Hi guys,
My model is loaded using pickle. The application can read the values and be able to perform the scaling. But unable to perform prediction. The same code is working on VScode. Any suggestions?
Hi guys,
My model is loaded using pickle. The application can read the values and be able to perform the scaling. But unable to perform prediction. The same code is working on VScode. Any suggestions?
Are seeing any errors when you run the code on PythonAnywhere?
No error messages.
In that case, what do you mean by "unable to perform prediction"?
print("Making prediction...") predicted_scaled = model_diameter.predict(scaled_input_data) //does not produce any value print("Predicted values:", predicted_scaled) does not produce any values.
Is scaled_input_data
what you expect? Is predicted_scaled
just None
or something else? Do you have access to the code you are running or is it just unpickled black box? Is it your unpickled code working on PythonAnywhere at all?

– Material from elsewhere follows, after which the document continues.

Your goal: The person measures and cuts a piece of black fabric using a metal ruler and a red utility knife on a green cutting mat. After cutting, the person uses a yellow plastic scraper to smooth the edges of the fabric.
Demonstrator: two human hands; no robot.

The below is my code: scaling is happening but not predicting.
new_data = [[leaves, height, temperature, humidity]]
feature_names = ['Leaves', 'Height', 'Temp', 'Humidity']
print("Loaded model:", type(loaded_model))
print("User input",new_data)
# Create a DataFrame for new data
new_data_df = pd.DataFrame(new_data, columns=feature_names)
# Use the loaded scaler to scale the new data
scaled_new_data = loaded_feature_scaler.transform(new_data_df)
print("Scaled data", np.array(scaled_new_data))
print("Code is being tested here ")
print(type(scaled_new_data),scaled_new_data.shape )
# Use the loaded model to make predictions on the scaled new data
predicted_diameter = loaded_model.predict(np.array(scaled_new_data))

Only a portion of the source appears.